Se nota en estos días el buen tiempo. Se nota que estamos a punto de entrar en la primavera. Cuando advertimos esas primeras huellas (el piar de los pájaros por las mañanas, el entusiasmo de la gente jubilosa gracias al sol, los balcones abiertos de las casas, las chicas con menos ropa), nos da una especie de subidón. A mí me encanta la primavera, pero luego lo pienso en frío y es sólo una suma de inconvenientes. Por ejemplo: es el tiempo en que me toca padecer las alergias al polen. Los titulares que he encontrado al respecto no son muy alentadores: “Los expertos prevén la peor primavera de la década para los alérgicos”, “Expertos advierten de que esta primavera tendrá una concentración de pólenes intensa, debido a las abundantes lluvias”, “Se avecina la peor primavera de los últimos diez años para los alérgicos”. No imagino que algo pueda ser aún peor que el martirio primaveral que ya conozco: ese picor continuo que me obliga a tener pañuelos de papel a mano y a estornudar cada poco. Esta es la rutina de un alérgico al polen: en primavera lleva kleenex porque tiene alergia y en invierno lleva kleenex porque tiene catarro.

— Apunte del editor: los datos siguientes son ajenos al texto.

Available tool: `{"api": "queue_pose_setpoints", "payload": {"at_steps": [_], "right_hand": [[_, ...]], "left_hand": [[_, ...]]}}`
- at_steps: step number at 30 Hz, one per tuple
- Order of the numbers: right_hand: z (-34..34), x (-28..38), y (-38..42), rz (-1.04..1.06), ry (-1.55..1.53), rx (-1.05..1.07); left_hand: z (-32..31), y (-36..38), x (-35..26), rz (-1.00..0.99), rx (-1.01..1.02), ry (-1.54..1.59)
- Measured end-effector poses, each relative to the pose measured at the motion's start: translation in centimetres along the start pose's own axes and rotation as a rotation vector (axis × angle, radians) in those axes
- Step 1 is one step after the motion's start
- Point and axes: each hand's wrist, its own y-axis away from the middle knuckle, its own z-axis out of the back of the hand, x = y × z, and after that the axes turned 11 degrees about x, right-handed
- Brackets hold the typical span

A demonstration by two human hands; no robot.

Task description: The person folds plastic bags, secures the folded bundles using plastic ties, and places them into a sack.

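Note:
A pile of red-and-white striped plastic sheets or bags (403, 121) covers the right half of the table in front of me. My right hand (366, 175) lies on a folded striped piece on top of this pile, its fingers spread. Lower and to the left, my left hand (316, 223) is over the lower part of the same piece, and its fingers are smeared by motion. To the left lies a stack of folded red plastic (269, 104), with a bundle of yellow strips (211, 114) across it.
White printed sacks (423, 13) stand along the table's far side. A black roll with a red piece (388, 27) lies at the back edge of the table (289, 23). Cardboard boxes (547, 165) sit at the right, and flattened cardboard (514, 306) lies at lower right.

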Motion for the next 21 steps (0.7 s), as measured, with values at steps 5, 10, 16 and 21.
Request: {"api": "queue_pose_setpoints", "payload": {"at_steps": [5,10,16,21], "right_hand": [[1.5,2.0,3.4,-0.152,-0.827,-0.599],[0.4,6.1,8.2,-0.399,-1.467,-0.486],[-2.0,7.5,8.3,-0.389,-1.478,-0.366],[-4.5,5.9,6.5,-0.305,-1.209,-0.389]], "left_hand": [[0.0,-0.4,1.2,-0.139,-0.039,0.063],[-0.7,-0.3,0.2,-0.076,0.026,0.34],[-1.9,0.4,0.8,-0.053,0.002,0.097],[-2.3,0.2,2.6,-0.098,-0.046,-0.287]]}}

Crees en las bondades de la primavera, pero entonces reparas en que te cuesta beber el té y la sopa y comer otros platos de cuchara. Líquidos demasiado calientes para el paladar. A principios de esta semana noté el calor en casa. Vi rayos de sol dándole duro a las ventanas. Y me sentí bien, reconfortado. Hasta que empecé a escuchar el jaleo exterior y tuve que recurrir a mis clásicos tapones para los oídos si quería leer sin impedimentos. No lo recordaba. El jaleo venía de enfrente, de los críos hindúes de mis vecinos. Viven encerrados en el piso, o al menos yo nunca los he visto salir, y cuando empiezan los primeros calores les abren el balcón para que den guerra allí fuera. Me recuerdan un poco a los chiquillos que aparecen en “Slumdog Millionaire”: igual de salaos e igual de puñeteros. Es lo que tienen los críos: que se les adora y se les detesta al mismo tiempo. Pregúntale a cualquier padre, o dile qué rico es su niño y te responderá: “Sí, es muy rico desde fuera, porque tú no tienes que aguantarlo todo el día”. Si a mí me agobian los vecinos, imaginen el suplicio de la madre, cuya figura se recorta de vez en cuando en la ventana y siempre va envuelta en el sari y sólo se le ven las manos y la cara. Una de estas mañanas, hace tres días o cuatro días, descubrí a dos de estos pequeños diablos “encerrados” en el balcón. Me preocupé un poco porque no me parece un castigo adecuado. Suplicaban a la madre que les abriera y ella no tardó más de dos minutos en hacerlo. Supongo que fue algún escarmiento, o que estaba tan harta como yo de sus gritos.
Pero me desvío. Hablaba de la primavera y de las molestias que me trae el calor. Por las noches también se nota ya que sale más gente. Algunas pandas se apostan en las esquinas y no sé qué demonios ingieren. El caso es que se les va la pinza. Parecen brujos en trance. Supongo que a algunas personas esos colocones de los negros les darán envidia y querrán meterse lo mismo, como en esa escena de “Cuando Harry encontró a Sally” en que una señora, tras asistir al orgasmo (fingido) de Meg Ryan, llama al camarero: “Tomaré lo mismo que ella”. Otro de los grandes inconvenientes de los prolegómenos de la primavera es que resulta más duro estar aquí, encerrado, escribiendo. Uno mira por la ventana y escucha la jarana de la peña que sale a la calle y sólo quiere salir. Las horas metido en casa, entre letras, se hacen algo más largas. Pero ya conocen el dicho: “Sarna con gusto no pica”.